Vous pouvez sentir le tiraillement nostalgique des précédents dans le livre. Il s'inscrit dans la tradition des préraphaélites réanimant les contes de fées et la mythologie pour la Kelmscott Press, Salvador Dalí s'attaquant à « Alice au pays des merveilles », Alexander Calder s'attaquant à Esope.

Selon Kincaid, les éléments du passé qui nous manquent ou que nous regrettons forment un paradis dont nous avons été chassés, par la force ou par les circonstances imprévues de la vie – un idéal édénique qui pousse les jardiniers du haut et du bas à laisser leur marque.

Après tout, comme elle nous le rappelle dans « K Is for Kitchen Garden », le luxe d'un jardin juste parce que « nourrit et nourrit notre âme et nous incite à réfléchir aux « choses » : les petits doutes que nous nourrissons au plus profond de nous-mêmes, nos les haines des autres, notre amour des autres, les nombreuses façons dont nous pouvons détruire et créer le monde et vivre avec les conséquences.

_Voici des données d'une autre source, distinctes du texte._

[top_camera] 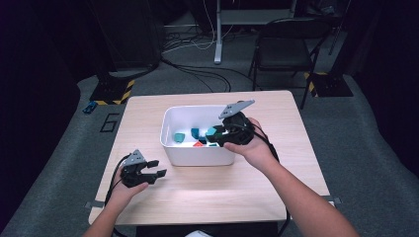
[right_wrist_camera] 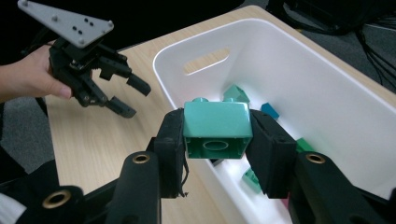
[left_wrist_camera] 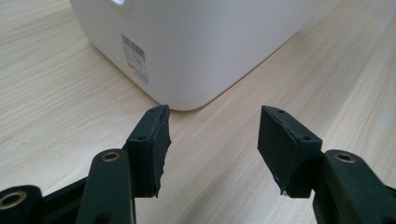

La ressemblance entre le jardin du Vermont, aux couleurs explosives et résolument personnelle, de Kincaid et son style d'écriture distinctif a été remarquée. «Ses centaines de plantes», observait récemment le critique Darryl Pinckney, «sont superposées dans une composition au design informel, exprimant son esthétique raffinée et son excentricité sereine.»

Effectivement, « Une encyclopédie du jardinage pour les enfants de couleur » contient des idées qui tournent en boucle ici et là, la musicalité de la répétition, une adoption généreuse de l'idiosyncrasie, un renforcement du symbolisme.

Certaines de ces redondances et bizarreries auraient pu bénéficier d’une taille et d’une clarification de la lumière du soleil. Cependant, en tant que collaboration, le livre est charmant et instructif. Kincaid et Walker n'ont pas peur de concevoir le monde différemment et de lui donner de l'importance de nouvelles manières.